Dr. Santosham is internationally known for his work on oral rehydration therapy, childhood vaccines and dissemination of pediatric prophylactics to vulnerable populations worldwide. Working in partnership with Native American communities, he conducted landmark vaccine efficacy trials, including rotavirus vaccine, H. influenzae type b (Hib) conjugate vaccine, and pneumococcal conjugate vaccine. Native American children used to die from these diseases at rates 10 to 50 times the US average. Through his advocacy, these vaccines now save 3 to 5 million lives a year in the US and across the globe. In addition, Dr. Santosham worked with the White Mountain Apache Tribe to pioneer the use of oral rehydration solution (ORS), now known as “Pedialyte” in the US. Based on this evidence, ORS has become the standard of care for treating diarrheal dehydration, and is credited with saving 60 million lives since 1980. Dr. Santosham has become a global leader in the national and international dissemination of these public health strategies worldwide.

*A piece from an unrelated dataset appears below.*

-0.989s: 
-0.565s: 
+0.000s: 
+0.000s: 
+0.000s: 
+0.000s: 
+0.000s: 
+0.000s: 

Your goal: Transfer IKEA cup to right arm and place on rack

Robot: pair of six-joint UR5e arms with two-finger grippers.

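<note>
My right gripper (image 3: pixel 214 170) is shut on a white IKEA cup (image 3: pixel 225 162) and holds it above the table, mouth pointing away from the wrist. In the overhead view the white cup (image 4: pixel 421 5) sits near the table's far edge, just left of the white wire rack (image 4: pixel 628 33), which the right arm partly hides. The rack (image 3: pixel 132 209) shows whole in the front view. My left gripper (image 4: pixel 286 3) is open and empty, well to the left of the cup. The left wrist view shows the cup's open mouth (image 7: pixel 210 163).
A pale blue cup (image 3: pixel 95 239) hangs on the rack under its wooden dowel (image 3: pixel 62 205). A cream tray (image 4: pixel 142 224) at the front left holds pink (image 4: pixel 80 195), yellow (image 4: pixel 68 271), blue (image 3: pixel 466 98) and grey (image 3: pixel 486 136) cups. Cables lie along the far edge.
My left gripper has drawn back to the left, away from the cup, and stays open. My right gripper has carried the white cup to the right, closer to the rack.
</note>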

Dr. Santosham serves on numerous national and international committees to promote childhood health throughout the world. He consults for numerous international agencies including WHO, USAID, UNICEF and the Gates Foundation on aspects of child survival in over 30 countries. He is the author of over 250 peer reviewed journals and serves as a reviewer for several international medical journals. He is the recipient of numerous awards including the prestigious Thrasher Research Fund Award for Excellence in Research (1988), Maurice Hilleman Lecturer at CDC (2008), and the Bob Austrian Orator, for International Symposium on Pneumococcas and Pneumococcal Disease (2006). He was also awarded the Indian Health Service Directors Award for Career Service in 2011, recognizing his personal dedication, commitment and contribution to the overall Indian Health Service Research Program and the global impact of his work.

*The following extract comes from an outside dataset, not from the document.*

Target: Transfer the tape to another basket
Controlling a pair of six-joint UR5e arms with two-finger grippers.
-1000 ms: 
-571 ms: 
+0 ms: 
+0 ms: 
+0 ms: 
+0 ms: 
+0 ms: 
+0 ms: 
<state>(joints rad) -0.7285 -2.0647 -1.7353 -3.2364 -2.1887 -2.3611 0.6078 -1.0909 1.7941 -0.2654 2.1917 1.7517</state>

The CHAI Be the Change Award

Shamyla Tareen, LCSW

Social Worker

Academic Coordinator at the University of Maryland School of Social Work

s. tareen

Shamyla Tareen, LCSW-C, is a social worker and Academic Coordinator at the University of Maryland School of Social Work. She was born in Pakistan but moved to the US as an infant. She lived in Bethesda, MD until the age of 12, then moved to Peshawar, Pakistan, where she lived between the ages of 12-18. When she was 18, she returned to the US for higher education. She received a Bachelors of Science in Family Studies at the University of Maryland, College Park.  After graduation, Shamyla decided it was time for a change of scenery (and weather) and moved to sunny Austin, TX where she received her MSSW at the University of Texas. After working as a therapist at a pastoral counseling center and as a community educator with SAHELI, an Asian domestic violence program, Shamyla moved back to the East Coast to be closer to her community. She worked in therapeutic foster care as a case manager and therapist for three and a half years in Baltimore City. Shamyla is a regular contributor to CHAI’s blogs, and has begun working on a fiction novel. She loves cooking, dancing, volunteering, and walking dogs.  She is also working on developing a part time private practice and becoming an adjunct teacher. For as long as she can remember, she has loved to write. She currently resides in the greater Washington, D.C. area.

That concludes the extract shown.